One minute you are crouching on a steep slope, examining a round stone clutched in the palm of your hand. Then a rumbling deluge of mud, boulders, gravel. Crushing you and everything you came here for, the illusion of jade treasure, the struggle for bare survival. And you have disappeared.
The ongoing catastrophe in the Hpakant jade-mining region of Kachin State in northern Myanmar produces a grim roll call. 21 November 2015: more than 200 workers buried in their campsite. 25 December 2015: "waste mound" kills 50. 6 January 2016: 20 killed. 25 January 2016: 100 killed. 4 April 2018: 6 killed in landslide. 4 May 2018: at least 17 dead. 14 July, 2018: at least 15 confirmed dead, survivors believe over 100 buried. 24 July 2018: 27 "feared dead." 12 February 2019: 6 killed in "cliff collapse."
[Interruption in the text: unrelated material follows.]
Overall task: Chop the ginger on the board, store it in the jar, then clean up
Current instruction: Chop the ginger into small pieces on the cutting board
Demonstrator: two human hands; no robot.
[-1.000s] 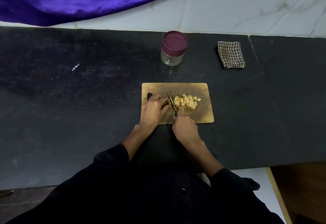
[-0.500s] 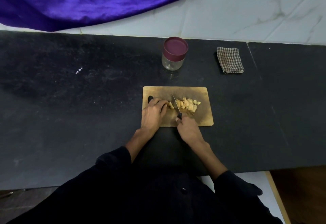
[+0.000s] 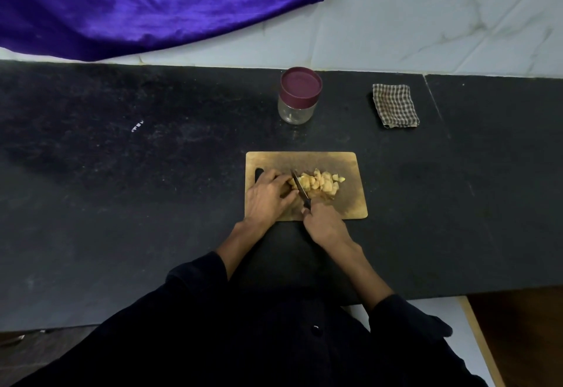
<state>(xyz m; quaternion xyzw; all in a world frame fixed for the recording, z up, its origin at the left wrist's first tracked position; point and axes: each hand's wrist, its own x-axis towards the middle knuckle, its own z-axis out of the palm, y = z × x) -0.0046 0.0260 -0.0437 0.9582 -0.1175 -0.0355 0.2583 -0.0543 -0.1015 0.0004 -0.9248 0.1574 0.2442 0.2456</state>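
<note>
Black desk [image 3: 122, 204] against a pale marbled wall, purple cloth [image 3: 137, 2] hanging at upper left. Board [image 3: 350, 204] lies at mid-desk with the ginger [image 3: 320, 185] chopped into a loose pile on its centre.

Change from 0.5 s ago: knife [image 3: 300, 188] sits a little further left, its blade now hard against the left edge of the pile and touching the left fingertips; the pile looks unchanged. Left hand [image 3: 266, 197] stays on the board's left part, fingers [image 3: 281, 178] curled down beside the blade. Right hand [image 3: 324, 225] keeps its fingers clenched round the knife handle at the board's near edge.

Jar [image 3: 299, 95], maroon lid on, stands behind the board, well apart. Checked rag [image 3: 395, 109] lies folded to its right.

Hard to make out: whether the left fingers pin an uncut piece is hidden by the hand. Handle mostly hidden in the right fist. Jar contents unclear. Dark sleeves and torso fill the bottom, cut off by the frame.
</note>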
The conditions at Hpakant received some international attention after a 'mud lake' of liquified tailings (mining waste) buried at least 54 employees of three jade mining companies, on the night of 22 April 2019. Geographer Dave Petley of the University of Sheffield estimated nearly 1000 to have been killed in such Hpakant incidents from January 2015 through April 2019. Most recently, in the early hours of 28 July 2019, at least 15 workers, including employees of Yarzatarni mining company and security guards, were killed when a hillside suddenly collapsed on top of tents where they slept. All are casualties of Myanmar's economic focus on resource extraction, routinely conducted without protection for workers or the environment. They are victims of the lure of jadeite – precious jade.
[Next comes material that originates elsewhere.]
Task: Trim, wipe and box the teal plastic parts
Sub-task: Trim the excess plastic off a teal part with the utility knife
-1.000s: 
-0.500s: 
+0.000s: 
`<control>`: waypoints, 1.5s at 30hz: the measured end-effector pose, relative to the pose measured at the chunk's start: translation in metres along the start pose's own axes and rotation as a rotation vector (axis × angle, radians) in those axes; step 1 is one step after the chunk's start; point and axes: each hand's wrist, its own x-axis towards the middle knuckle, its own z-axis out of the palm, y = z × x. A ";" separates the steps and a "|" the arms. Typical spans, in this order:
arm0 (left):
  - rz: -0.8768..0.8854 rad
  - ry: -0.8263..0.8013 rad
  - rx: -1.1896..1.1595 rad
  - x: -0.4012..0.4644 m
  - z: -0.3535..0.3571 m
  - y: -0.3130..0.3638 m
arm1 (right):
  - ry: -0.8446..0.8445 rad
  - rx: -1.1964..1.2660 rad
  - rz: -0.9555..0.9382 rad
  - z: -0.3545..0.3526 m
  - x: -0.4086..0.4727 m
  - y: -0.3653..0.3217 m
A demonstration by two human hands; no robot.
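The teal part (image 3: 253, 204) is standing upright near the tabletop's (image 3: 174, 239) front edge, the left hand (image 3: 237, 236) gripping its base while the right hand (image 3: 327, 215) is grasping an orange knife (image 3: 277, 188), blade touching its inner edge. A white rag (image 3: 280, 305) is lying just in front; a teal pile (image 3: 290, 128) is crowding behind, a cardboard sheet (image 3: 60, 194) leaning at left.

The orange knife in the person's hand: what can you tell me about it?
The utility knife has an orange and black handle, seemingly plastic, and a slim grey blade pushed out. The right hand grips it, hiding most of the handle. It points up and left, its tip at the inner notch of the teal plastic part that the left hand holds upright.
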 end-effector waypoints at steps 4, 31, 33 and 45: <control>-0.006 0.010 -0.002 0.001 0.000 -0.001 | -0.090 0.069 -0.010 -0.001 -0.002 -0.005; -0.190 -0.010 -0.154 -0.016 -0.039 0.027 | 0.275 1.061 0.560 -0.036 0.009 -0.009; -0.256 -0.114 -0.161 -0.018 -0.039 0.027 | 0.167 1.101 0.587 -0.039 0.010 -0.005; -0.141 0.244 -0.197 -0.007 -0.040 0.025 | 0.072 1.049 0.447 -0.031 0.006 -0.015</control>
Jadeite, found in commercial quantities mainly in Myanmar's Kachin State, is a hard, crystalline stone formed by subduction zone pressure. Traded mainly to neighboring China since 1784, jadeite became known as 'imperial jade' when it replaced nephrite, a more widespread mineral also known as jade, as an object of obsession among Chinese emperors. The hues of jadeite include famously vivid greens as well as white, lavender, blue and black. Depleted from the Uru River, a Chindwin River tributary, jadeite is now open-pit mined in the hilly terrain of Hpakant Township for dull-surfaced boulders, which may reveal brilliant interiors when sliced.